National Gallery Velázquez Rokeby Venus SY 8423

Two Centuries of Looking: The National Gallery and the Collection It Holds in Trust

An assessment of the collection, its development, and the institution’s plans for its third century

Origins and Founding Principles

The National Gallery came into existence not through the transfer of a royal or princely collection, as was the case with so many of its continental counterparts, but through a parliamentary act of purchase. In 1824, the British government acquired 38 paintings from the heirs of the merchant and collector John Julius Angerstein, and from that modest foundation the collection at Trafalgar Square has grown to encompass more than 2,300 works spanning the mid-thirteenth century to 1900. That the founding collection was assembled from private hands rather than state ownership has shaped the institution’s character in lasting ways: it remains a body held in trust for the public, admission to the permanent collection is free, and private donation accounts for the origin of approximately two-thirds of the works now on display.
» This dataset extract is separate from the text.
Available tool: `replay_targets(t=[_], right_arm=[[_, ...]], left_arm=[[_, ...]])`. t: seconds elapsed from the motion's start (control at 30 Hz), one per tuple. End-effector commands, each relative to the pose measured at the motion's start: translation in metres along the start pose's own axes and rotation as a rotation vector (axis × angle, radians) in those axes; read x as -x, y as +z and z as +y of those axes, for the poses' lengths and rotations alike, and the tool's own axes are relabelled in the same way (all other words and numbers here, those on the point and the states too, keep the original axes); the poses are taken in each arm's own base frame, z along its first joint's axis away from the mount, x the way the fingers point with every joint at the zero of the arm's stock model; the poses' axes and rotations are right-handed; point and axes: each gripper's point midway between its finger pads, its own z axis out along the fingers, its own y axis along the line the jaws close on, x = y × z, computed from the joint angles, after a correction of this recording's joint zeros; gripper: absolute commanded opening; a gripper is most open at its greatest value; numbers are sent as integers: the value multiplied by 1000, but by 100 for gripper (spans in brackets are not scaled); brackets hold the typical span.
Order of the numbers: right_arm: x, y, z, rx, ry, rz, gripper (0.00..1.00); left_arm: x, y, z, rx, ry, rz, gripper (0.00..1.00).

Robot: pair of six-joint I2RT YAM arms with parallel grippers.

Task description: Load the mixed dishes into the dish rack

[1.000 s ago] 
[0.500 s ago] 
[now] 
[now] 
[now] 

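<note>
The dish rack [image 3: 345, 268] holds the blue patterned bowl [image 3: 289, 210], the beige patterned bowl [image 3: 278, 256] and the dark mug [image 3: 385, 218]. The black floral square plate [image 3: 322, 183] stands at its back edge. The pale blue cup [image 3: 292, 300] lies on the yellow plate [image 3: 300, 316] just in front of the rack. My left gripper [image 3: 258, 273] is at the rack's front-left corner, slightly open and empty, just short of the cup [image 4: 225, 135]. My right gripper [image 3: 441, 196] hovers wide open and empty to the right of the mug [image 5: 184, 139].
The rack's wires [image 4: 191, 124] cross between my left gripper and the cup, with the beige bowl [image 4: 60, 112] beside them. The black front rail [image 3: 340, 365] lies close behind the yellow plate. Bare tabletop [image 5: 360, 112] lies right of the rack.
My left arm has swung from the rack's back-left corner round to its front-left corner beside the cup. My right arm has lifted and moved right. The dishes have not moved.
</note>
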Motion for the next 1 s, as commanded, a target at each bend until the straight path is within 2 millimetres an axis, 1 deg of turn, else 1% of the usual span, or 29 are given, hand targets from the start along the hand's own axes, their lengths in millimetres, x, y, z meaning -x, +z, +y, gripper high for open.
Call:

The institution’s early directors exercised considerable influence over the shape of the collection. Charles Lock Eastlake, who served as director from 1855 to 1865, made a series of acquisitions in Italy that gave the gallery its strength in early Renaissance painting — a legacy that remains one of the defining characteristics of the collection today. The Sainsbury Wing, which houses the earliest works, contains some of the most significant panels of the Italian and Northern European fourteenth and fifteenth centuries to be found outside their countries of origin. It is in this wing that visitors encounter works by Duccio, the Wilton Diptych attributed to an unknown artist of the International Gothic period, van Eyck’s ‘The Arnolfini Portrait’, and Botticelli alongside Raphael and Leonardo’s ‘The Virgin of the Rocks’.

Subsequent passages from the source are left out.